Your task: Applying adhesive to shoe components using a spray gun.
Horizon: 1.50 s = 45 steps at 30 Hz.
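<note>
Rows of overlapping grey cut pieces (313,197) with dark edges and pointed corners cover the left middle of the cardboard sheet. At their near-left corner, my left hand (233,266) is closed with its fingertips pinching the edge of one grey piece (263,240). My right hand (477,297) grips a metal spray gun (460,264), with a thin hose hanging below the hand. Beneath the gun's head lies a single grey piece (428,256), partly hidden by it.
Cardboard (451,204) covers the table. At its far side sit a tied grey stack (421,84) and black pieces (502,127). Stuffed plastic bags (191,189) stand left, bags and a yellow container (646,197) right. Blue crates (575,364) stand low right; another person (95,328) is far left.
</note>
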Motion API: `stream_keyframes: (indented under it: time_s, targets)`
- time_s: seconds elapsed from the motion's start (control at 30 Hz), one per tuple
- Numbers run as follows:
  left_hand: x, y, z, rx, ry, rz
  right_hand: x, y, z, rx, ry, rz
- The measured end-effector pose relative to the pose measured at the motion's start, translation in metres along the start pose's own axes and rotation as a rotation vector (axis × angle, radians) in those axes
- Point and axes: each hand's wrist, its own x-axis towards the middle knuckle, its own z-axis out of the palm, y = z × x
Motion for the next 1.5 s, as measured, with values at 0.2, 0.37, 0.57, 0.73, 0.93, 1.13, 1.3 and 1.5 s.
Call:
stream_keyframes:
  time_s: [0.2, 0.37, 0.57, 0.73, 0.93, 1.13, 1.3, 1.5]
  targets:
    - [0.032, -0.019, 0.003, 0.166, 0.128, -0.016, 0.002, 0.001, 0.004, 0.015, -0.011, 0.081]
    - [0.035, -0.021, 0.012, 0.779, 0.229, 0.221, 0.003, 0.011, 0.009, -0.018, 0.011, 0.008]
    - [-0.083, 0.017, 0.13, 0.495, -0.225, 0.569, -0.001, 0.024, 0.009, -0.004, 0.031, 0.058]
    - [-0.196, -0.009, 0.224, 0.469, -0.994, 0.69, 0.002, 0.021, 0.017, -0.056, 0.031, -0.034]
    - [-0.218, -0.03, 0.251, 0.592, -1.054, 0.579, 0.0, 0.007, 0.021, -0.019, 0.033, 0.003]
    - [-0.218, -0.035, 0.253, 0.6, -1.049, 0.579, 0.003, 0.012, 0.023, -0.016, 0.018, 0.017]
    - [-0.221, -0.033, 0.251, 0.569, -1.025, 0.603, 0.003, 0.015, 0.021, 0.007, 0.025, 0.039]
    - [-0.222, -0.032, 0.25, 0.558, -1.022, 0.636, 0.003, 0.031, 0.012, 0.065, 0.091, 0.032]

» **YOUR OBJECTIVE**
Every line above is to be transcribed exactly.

» **OUTPUT BELOW**
Your task: Applying adhesive to shoe components using a spray gun.
Horizon: 1.50 s = 45 steps at 30 Hz.
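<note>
Rows of overlapping grey cut pieces (313,197) with dark edges and pointed corners cover the left middle of the cardboard sheet. At their near-left corner, my left hand (233,266) is closed with its fingertips pinching the edge of one grey piece (263,240). My right hand (477,297) grips a metal spray gun (460,264), with a thin hose hanging below the hand. Beneath the gun's head lies a single grey piece (428,256), partly hidden by it.
Cardboard (451,204) covers the table. At its far side sit a tied grey stack (421,84) and black pieces (502,127). Stuffed plastic bags (191,189) stand left, bags and a yellow container (646,197) right. Blue crates (575,364) stand low right; another person (95,328) is far left.
</note>
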Motion API: `stream_keyframes: (indented under it: time_s, targets)`
- time_s: seconds elapsed from the motion's start (control at 30 Hz), one per tuple
- Numbers run as follows:
  left_hand: x, y, z, rx, ry, rz
  right_hand: x, y, z, rx, ry, rz
- The measured end-effector pose relative to the pose measured at the motion's start, translation in metres along the start pose's own axes and rotation as a rotation vector (axis × angle, radians) in those axes
- Point and axes: each hand's wrist, its own x-axis towards the middle knuckle, its own z-axis out of the palm, y = z × x
Motion for the next 1.5 s, as measured, with values at 0.2, 0.37, 0.57, 0.73, 0.93, 1.13, 1.3 and 1.5 s.
Call:
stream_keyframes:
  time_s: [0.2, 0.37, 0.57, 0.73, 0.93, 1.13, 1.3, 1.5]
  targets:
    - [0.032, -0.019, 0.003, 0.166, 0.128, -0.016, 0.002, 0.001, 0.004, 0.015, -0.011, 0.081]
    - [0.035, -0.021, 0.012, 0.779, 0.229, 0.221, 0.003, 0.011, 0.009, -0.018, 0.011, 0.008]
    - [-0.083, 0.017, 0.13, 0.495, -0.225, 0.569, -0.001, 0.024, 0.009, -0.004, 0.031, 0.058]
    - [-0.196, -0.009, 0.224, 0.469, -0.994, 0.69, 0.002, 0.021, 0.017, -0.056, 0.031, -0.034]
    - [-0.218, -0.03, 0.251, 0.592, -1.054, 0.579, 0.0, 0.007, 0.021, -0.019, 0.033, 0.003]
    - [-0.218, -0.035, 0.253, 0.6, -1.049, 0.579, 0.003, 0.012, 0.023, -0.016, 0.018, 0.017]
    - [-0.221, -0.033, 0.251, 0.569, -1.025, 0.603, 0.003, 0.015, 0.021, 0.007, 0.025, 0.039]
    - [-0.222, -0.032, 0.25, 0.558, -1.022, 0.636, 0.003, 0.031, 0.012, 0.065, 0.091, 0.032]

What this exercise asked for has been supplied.